From reproductive rights to climate change to Big Tech, The Independent is on the ground when the story is developing. Whether it's investigating the financials of Elon Musk's pro-Trump PAC or producing our latest documentary, 'The A Word', which shines a light on the American women fighting for reproductive rights, we know how important it is to parse out the facts from the messaging.

At such a critical moment in US history, we need reporters on the ground. Your donation allows us to keep sending journalists to speak to both sides of the story.

The Independent is trusted by Americans across the entire political spectrum.
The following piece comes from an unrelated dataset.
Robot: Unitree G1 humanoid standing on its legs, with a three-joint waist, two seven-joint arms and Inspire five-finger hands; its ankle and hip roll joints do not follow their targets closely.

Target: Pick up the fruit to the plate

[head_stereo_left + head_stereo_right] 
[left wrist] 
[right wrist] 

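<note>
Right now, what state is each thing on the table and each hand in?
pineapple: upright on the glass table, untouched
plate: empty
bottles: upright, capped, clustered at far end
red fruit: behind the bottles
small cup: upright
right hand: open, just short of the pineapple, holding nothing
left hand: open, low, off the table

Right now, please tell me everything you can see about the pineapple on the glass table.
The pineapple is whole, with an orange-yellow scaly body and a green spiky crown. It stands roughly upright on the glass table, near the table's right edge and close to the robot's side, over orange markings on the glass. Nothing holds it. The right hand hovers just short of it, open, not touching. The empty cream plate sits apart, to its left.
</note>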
And unlike many other quality news outlets, we choose not to lock Americans out of our reporting and analysis with paywalls. We believe quality journalism should be available to everyone, paid for by those who can afford it.

Your support makes all the difference.

A hand reached down to Guide Me collects David Gates' 21st-century short fiction so far. While much of it has already been published in high-profile journals such as The Paris Review, the act of anthologising adds a wonderfully achieved novella, "Banishment" and the enjoyable " An Actor Prepares". It also encourages the reader to spot common themes and motifs – life's "million, million little things" as "An Actor Prepares" puts it. These include a habit of freezing marijuana, a fondness for 19th-century fiction (Austen, the Brontës, Dickens), Alfred Hitchcock's Psycho and performance: actors, musicians, teachers.

This dramatic tendency finds a voice in Gates' deft first-person narrations. His latest storytellers recount the slippage from middle to late-middle age and live in states of lonely dissatisfaction. A good-looking actor resolves to quit the profession but takes a final job ("An Actor Prepares"). A musician-turned-gardener suffers a nervous breakdown in "Locals".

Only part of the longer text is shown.